- [Requirement] Begin at the line containing "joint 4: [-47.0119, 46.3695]" in the data below and go on through the line containing "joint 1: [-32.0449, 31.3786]", repeating each line exactly; include both ends and no other line.

- [Data provided]
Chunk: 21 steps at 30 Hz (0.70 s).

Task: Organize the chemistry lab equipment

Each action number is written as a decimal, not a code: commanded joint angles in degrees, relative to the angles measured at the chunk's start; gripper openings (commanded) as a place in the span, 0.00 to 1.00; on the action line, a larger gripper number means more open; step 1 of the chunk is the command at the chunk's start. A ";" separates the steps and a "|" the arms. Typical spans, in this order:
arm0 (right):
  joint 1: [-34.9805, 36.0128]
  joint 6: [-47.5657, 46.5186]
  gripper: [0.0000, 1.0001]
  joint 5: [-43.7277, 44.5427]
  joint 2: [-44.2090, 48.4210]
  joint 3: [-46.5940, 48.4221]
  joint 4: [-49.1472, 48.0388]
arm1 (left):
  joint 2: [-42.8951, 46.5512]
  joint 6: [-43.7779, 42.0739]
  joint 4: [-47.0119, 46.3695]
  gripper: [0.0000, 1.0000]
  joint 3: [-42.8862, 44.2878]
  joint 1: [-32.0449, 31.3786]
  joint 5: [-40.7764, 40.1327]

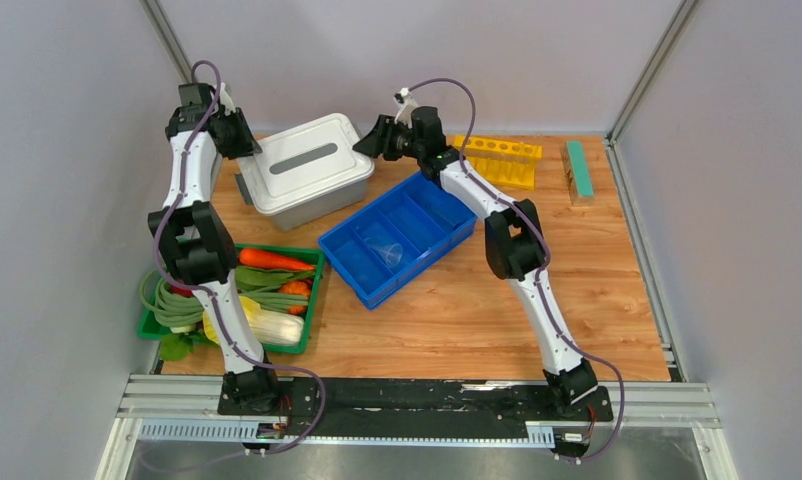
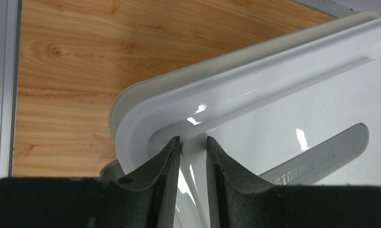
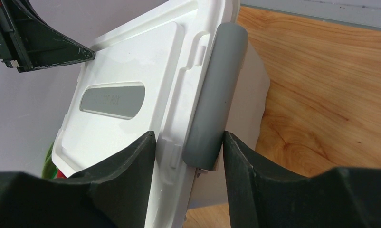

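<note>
A clear cup (image 1: 388, 250) lies in the blue divided tray (image 1: 432, 205). The other small lab items are out of view. A white storage box (image 1: 317, 195) with its white lid (image 1: 305, 160) stands at the back left. My left gripper (image 1: 245, 140) is at the box's left end. In the left wrist view its tips (image 2: 193, 140) rest on the lid (image 2: 283, 109) a narrow gap apart, with nothing held between them. My right gripper (image 1: 372, 140) is at the box's right end. In the right wrist view (image 3: 188, 142) its jaws close on the grey latch (image 3: 217, 95) and the lid rim (image 3: 172, 128).
A green basket (image 1: 312, 300) of vegetables sits at the front left. A yellow rack (image 1: 497, 158) and a green block (image 1: 579, 168) are at the back right. A grey latch (image 2: 110, 172) hangs at the box's left end. Bare wood (image 1: 537, 290) lies front right.
</note>
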<state>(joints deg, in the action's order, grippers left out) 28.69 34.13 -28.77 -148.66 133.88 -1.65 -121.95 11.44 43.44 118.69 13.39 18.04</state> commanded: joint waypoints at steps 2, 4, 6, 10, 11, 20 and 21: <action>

- [Final answer]
  joint 4: [-47.0119, 46.3695]
  gripper: [0.0000, 1.0000]
  joint 3: [-42.8862, 44.2878]
  joint 1: [-32.0449, 31.3786]

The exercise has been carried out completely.